Two ministerial decrees were published in the Official Gazette of 13 June 2023 concerning:

  • the administrative procedures of national relevance for the presentation of clinical investigation applications for i devices not CE marked or CE marked but used outside their intended use;

  • the administrative procedures of national relevance for communications relating to clinical investigations on CE marked devices used within their intended use.

These are two decrees provided for by legislative decree n. 137/2022 (in paragraphs 2 and 3 of article 16), issued to adapt national legislation to the provisions of regulation (EU) 2017/745.

The decrees, which will enter into force on 13 July 2023, are structured in a similar way, with the aim of

  • identify the subjects entitled to submit applications and send communications relating to clinical investigations

  • clarify the procedures for submitting clinical investigation requests and communications

  • define the methods and times for acquiring the opinion valid at national level expressed by an Ethics Committee

  • define the methods for communicating the start of investigations.

Two other ministerial decrees were published in the Official Gazette of 14 June 2023, which deal with:

  • the independence, transparency and impartiality of entities in charge of handling clinical investigation requests

  • i facility requirements suitable for carrying out clinical investigations conducted to demonstrate the conformity of medical devices.

These two decrees, which are immediately applicable, also implement the provisions of legislative decree n.137/2022 (paragraphs 5 and 8 of article 16).

The first Decree has the purpose of guaranteeing the absence of conflicts of interest and undue conditioning for the subjects in charge of handling clinical investigation requests on the basis of specific declarations and the obligation to abstain in the event of a conflict of interest.

Furthermore, to ensure that the evaluation of the survey questions is carried out jointly by an adequate number of people who possess the necessary qualifications and experience, the possible use of experts with proven scientific and professional qualifications is envisaged, to be selected among the employees of institutions that carry out research, health care or university training activities.

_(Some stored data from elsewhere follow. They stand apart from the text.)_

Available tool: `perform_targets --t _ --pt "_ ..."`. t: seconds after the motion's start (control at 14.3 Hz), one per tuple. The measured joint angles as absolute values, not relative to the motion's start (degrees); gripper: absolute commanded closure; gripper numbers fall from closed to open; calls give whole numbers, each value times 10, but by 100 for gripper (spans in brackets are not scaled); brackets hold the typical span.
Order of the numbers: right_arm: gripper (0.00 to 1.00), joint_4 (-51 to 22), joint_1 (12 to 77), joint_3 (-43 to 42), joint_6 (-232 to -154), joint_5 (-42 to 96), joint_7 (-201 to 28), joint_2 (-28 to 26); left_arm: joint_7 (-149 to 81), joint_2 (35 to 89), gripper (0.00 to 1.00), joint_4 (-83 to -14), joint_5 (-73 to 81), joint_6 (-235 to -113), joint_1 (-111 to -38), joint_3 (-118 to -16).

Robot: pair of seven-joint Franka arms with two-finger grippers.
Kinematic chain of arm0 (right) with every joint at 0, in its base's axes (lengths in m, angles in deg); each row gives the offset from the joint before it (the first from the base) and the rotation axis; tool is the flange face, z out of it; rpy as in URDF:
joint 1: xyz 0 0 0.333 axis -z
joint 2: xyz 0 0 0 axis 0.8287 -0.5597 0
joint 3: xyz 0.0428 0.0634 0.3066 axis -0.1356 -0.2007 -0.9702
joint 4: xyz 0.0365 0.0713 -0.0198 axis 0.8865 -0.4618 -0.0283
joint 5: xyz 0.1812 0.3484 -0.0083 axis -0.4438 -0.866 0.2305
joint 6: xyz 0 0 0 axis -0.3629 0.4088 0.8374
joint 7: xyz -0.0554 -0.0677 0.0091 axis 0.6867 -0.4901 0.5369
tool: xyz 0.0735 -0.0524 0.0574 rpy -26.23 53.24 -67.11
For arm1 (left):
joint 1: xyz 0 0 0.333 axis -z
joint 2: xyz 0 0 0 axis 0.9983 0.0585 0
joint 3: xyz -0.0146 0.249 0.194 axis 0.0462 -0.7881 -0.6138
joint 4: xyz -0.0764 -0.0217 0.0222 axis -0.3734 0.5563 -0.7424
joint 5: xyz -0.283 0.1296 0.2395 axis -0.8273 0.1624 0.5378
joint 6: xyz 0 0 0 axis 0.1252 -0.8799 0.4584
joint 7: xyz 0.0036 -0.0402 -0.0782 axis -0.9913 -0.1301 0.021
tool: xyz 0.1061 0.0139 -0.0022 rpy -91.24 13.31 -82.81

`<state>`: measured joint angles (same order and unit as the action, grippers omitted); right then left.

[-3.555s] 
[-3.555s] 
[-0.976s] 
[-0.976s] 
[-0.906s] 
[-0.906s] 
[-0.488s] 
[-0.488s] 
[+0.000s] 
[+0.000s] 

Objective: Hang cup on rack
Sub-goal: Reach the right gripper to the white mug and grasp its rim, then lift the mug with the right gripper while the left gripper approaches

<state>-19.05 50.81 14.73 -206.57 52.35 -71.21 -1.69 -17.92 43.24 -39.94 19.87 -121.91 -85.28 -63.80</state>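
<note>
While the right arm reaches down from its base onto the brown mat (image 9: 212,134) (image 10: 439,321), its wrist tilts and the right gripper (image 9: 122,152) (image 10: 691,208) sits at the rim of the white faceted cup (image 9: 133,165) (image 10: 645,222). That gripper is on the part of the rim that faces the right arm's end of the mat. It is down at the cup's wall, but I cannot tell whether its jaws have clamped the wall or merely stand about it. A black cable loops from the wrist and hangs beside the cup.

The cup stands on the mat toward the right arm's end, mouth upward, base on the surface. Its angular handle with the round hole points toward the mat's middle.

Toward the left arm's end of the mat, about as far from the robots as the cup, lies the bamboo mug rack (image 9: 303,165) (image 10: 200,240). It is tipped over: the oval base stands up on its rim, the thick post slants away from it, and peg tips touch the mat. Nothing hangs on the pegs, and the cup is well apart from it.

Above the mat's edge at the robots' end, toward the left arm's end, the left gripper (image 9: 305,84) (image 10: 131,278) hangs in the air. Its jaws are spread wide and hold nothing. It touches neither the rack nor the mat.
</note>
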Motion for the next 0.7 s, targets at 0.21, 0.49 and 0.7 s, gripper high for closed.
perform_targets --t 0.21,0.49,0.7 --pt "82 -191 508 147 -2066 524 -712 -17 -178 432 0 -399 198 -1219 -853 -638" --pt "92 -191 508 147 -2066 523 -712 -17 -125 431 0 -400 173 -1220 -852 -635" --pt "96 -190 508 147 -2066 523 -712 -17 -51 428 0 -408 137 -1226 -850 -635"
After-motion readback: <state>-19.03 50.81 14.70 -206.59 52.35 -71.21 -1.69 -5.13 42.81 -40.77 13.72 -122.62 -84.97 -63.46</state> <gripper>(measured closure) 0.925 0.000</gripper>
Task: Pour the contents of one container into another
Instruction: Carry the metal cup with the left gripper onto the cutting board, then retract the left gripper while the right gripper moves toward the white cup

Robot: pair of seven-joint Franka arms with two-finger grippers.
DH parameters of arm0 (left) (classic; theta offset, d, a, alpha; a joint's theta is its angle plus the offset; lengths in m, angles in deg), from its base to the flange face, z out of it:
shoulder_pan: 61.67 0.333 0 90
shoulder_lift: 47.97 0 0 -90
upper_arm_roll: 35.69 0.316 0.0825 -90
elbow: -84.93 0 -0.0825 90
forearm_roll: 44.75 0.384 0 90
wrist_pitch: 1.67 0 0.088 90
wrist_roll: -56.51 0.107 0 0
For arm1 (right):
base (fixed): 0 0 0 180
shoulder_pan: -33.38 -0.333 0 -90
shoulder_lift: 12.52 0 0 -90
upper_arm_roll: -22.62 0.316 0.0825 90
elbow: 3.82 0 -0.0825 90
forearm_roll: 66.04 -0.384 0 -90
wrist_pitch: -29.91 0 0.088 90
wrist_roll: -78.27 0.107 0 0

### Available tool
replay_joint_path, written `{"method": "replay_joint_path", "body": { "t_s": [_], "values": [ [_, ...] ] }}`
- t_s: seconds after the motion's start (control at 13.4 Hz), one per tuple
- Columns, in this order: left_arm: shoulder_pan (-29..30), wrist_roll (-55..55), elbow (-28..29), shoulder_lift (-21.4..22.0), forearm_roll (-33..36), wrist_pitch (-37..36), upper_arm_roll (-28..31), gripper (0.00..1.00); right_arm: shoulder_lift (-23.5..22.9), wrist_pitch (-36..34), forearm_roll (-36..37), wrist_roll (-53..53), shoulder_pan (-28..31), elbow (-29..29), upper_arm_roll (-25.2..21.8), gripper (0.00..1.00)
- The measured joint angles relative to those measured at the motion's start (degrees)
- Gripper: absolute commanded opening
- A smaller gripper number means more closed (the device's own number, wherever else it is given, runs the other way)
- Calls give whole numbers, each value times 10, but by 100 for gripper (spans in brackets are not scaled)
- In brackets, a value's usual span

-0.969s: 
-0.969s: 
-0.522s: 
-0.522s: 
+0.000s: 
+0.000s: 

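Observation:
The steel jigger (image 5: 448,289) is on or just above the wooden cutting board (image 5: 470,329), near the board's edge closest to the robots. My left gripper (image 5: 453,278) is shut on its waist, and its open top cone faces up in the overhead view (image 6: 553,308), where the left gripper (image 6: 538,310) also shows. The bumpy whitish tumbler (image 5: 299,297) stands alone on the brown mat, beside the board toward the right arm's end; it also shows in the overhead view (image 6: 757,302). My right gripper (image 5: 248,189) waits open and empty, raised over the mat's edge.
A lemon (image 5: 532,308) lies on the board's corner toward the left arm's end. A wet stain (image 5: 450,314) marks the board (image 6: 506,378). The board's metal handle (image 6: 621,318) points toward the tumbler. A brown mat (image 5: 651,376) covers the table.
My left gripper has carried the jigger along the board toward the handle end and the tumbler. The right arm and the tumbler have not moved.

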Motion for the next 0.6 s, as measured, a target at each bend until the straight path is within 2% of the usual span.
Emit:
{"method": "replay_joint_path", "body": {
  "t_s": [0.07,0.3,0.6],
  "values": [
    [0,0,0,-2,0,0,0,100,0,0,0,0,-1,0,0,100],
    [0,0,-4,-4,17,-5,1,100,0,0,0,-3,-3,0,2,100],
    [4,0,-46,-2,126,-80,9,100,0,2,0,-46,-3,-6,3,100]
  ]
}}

The second Decree provides that the assessment of the suitability of healthcare facilities to carry out investigations takes place on the basis of declarations presented by the legal representatives of the facilities and establishes the conditions to allow remote testing of devices that can be used thanks to the use of digital technologies.

Consultation:

  • Decree 04/12/2023
    Administrative procedures of national relevance for the presentation of the application for clinical investigation for medical devices not bearing the CE marking pursuant to art. 16, paragraph 2 of the legislative decree n. 137 of 2022. (GU General Series, n. 136 of 13/06/2023)
  • Decree 04/12/2023
    Administrative procedures of national relevance for the presentation of communications relating to clinical investigations for devices bearing the CE marking used within the scope of their intended use pursuant to art. 16, paragraph 3 of the decree n. 137 of 2022. (GU General Series, n. 136 of 13/06/2023)

  • Decree 03/20/2023
    Requirements of structures suitable for carrying out clinical investigations, in compliance with the provisions of art. 62, paragraph 7 of regulation (EU) 2017/745. (GU General Series, n. 137 of 14/06/2023)
  • Decree 03/20/2023
    Provisions aimed at ensuring that the persons in charge of evaluating and validating the clinical investigation applications or of taking a decision on them do not suffer from conditions of conflict of interest, are independent of the sponsor, the investigators involved and the natural or legal persons who finance the clinical investigation and are exempt from any undue influence. (OJ Serie Generale, n. 137 of 14/06/2023)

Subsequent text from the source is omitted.